Repeat every line below exactly, word for word.

━━ Extracted entries ━━

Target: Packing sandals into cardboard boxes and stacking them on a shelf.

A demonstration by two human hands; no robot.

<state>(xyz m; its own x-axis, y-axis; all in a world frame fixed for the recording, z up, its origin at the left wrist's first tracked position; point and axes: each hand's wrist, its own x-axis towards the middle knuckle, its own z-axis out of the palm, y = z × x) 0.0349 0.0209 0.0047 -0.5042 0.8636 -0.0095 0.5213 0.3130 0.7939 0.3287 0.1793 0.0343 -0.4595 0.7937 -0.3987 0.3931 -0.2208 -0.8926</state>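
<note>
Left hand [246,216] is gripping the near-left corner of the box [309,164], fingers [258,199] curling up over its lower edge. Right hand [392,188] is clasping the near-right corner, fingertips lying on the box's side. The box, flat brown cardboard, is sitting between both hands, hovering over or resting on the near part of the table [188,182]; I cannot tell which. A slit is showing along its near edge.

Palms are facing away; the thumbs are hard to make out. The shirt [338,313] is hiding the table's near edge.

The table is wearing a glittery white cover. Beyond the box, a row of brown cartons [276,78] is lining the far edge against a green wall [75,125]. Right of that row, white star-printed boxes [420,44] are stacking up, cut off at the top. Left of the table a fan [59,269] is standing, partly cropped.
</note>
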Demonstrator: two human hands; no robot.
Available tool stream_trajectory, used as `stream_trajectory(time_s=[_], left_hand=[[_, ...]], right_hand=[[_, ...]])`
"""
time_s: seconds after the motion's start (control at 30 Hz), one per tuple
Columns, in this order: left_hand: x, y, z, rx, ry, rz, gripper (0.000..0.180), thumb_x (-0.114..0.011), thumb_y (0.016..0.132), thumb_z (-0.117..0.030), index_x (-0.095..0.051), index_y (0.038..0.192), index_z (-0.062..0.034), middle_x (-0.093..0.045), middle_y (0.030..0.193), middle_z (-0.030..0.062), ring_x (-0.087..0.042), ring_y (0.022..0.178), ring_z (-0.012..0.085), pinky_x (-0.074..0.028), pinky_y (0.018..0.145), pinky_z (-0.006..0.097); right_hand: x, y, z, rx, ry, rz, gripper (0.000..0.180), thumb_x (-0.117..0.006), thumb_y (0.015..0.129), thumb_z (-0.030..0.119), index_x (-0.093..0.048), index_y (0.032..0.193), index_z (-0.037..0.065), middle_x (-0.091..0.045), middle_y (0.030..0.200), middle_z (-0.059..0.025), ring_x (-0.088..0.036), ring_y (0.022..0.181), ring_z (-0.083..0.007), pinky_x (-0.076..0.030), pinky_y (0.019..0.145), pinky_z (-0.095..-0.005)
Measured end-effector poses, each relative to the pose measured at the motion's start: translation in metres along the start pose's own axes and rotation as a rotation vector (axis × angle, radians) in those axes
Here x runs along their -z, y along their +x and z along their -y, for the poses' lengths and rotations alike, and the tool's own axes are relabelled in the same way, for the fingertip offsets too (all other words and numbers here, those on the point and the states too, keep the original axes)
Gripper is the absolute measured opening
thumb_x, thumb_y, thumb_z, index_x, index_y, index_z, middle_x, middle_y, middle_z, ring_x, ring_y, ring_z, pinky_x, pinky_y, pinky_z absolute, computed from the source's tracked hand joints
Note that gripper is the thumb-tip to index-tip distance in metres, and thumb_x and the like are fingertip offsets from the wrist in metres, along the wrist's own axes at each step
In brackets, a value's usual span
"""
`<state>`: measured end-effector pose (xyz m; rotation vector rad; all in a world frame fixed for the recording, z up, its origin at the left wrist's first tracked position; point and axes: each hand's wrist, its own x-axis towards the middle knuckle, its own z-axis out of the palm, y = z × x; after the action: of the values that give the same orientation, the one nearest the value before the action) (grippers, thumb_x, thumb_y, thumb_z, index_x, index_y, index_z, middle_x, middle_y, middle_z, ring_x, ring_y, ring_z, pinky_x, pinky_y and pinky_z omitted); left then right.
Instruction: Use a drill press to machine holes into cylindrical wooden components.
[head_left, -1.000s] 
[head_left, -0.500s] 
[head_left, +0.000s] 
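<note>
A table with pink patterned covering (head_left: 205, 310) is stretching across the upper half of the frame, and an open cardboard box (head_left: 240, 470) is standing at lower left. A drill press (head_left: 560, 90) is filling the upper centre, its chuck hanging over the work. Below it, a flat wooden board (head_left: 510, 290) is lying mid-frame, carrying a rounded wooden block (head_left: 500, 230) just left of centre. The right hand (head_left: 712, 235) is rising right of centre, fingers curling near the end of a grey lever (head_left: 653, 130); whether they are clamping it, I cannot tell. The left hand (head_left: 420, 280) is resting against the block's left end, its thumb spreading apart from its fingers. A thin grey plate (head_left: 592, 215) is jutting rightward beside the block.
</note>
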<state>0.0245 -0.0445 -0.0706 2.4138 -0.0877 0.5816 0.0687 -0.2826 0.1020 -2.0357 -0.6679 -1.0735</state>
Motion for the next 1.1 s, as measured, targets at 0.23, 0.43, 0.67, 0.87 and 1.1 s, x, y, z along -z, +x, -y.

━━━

* **Your response**:
Target: Packing sandals into cardboard boxes and stacking them on a shelf.

A demonstration by two human hands; no robot.

<state>(xyz m; its own x-axis, y-axis; all in a world frame fixed for the recording, z up, its origin at the left wrist's first tracked position; point and axes: each hand's wrist, its own x-axis towards the middle knuckle, its own z-axis out of the palm, y = z × x) 0.0349 0.0209 0.0047 -0.5042 0.8636 -0.0095 0.5213 0.3130 0.7939 0.3287 0.1793 0.0343 -0.4595 0.7937 -0.3987 0.3931 -0.2208 -0.8926</state>
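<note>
Left hand [246,216] is gripping the near-left corner of the box [309,164], fingers [258,199] curling up over its lower edge. Right hand [392,188] is clasping the near-right corner, fingertips lying on the box's side. The box, flat brown cardboard, is sitting between both hands, hovering over or resting on the near part of the table [188,182]; I cannot tell which. A slit is showing along its near edge.

Palms are facing away; the thumbs are hard to make out. The shirt [338,313] is hiding the table's near edge.

The table is wearing a glittery white cover. Beyond the box, a row of brown cartons [276,78] is lining the far edge against a green wall [75,125]. Right of that row, white star-printed boxes [420,44] are stacking up, cut off at the top. Left of the table a fan [59,269] is standing, partly cropped.
</note>
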Demonstrator: two human hands; no robot.
Available tool stream_trajectory, used as `stream_trajectory(time_s=[_], left_hand=[[_, ...]], right_hand=[[_, ...]])`
"""
time_s: seconds after the motion's start (control at 30 Hz), one per tuple
Columns, in this order: left_hand: x, y, z, rx, ry, rz, gripper (0.000..0.180), thumb_x (-0.114..0.011), thumb_y (0.016..0.132), thumb_z (-0.117..0.030), index_x (-0.095..0.051), index_y (0.038..0.192), index_z (-0.062..0.034), middle_x (-0.093..0.045), middle_y (0.030..0.193), middle_z (-0.030..0.062), ring_x (-0.087..0.042), ring_y (0.022..0.178), ring_z (-0.012..0.085), pinky_x (-0.074..0.028), pinky_y (0.018..0.145), pinky_z (-0.006..0.097); right_hand: x, y, z, rx, ry, rz, gripper (0.000..0.180), thumb_x (-0.117..0.006), thumb_y (0.015..0.129), thumb_z (-0.030..0.119), index_x (-0.093..0.048), index_y (0.032..0.193), index_z (-0.037..0.065), middle_x (-0.091..0.045), middle_y (0.030..0.200), middle_z (-0.059..0.025), ring_x (-0.088..0.036), ring_y (0.022..0.181), ring_z (-0.083..0.007), pinky_x (-0.076..0.030), pinky_y (0.019..0.145), pinky_z (-0.095..-0.005)
Measured end-effector poses, each relative to the pose measured at the motion's start: translation in metres along the start pose's own axes and rotation as a rotation vector (axis × angle, radians) in those axes
Here x runs along their -z, y along their +x and z along their -y, for the poses' lengths and rotations alike, and the tool's own axes are relabelled in the same way, for the fingertip offsets too (all other words and numbers here, those on the point and the states too, keep the original axes)
Gripper is the absolute measured opening
thumb_x, thumb_y, thumb_z, index_x, index_y, index_z, middle_x, middle_y, middle_z, ring_x, ring_y, ring_z, pinky_x, pinky_y, pinky_z absolute, computed from the source's tracked hand joints
Note that gripper is the thumb-tip to index-tip distance in metres, and thumb_x and the like are fingertip offsets from the wrist in metres, along the wrist's own axes at each step
In brackets, a value's usual span
"""
`<state>`: measured end-effector pose (xyz m; rotation vector rad; all in a world frame fixed for the recording, z up, its origin at the left wrist's first tracked position; point and axes: each hand's wrist, its own x-axis towards the middle knuckle, its own z-axis out of the palm, y = z × x; after the action: of the values that give the same orientation, the one nearest the value before the action) (grippers, thumb_x, thumb_y, thumb_z, index_x, index_y, index_z, middle_x, middle_y, middle_z, ring_x, ring_y, ring_z, pinky_x, pinky_y and pinky_z omitted); left then right.
Instruction: Use a drill press to machine holes into cylindrical wooden components.
[head_left, -1.000s] 
[head_left, -0.500s] 
[head_left, +0.000s] 
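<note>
A table with pink patterned covering (head_left: 205, 310) is stretching across the upper half of the frame, and an open cardboard box (head_left: 240, 470) is standing at lower left. A drill press (head_left: 560, 90) is filling the upper centre, its chuck hanging over the work. Below it, a flat wooden board (head_left: 510, 290) is lying mid-frame, carrying a rounded wooden block (head_left: 500, 230) just left of centre. The right hand (head_left: 712, 235) is rising right of centre, fingers curling near the end of a grey lever (head_left: 653, 130); whether they are clamping it, I cannot tell. The left hand (head_left: 420, 280) is resting against the block's left end, its thumb spreading apart from its fingers. A thin grey plate (head_left: 592, 215) is jutting rightward beside the block.
</note>
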<state>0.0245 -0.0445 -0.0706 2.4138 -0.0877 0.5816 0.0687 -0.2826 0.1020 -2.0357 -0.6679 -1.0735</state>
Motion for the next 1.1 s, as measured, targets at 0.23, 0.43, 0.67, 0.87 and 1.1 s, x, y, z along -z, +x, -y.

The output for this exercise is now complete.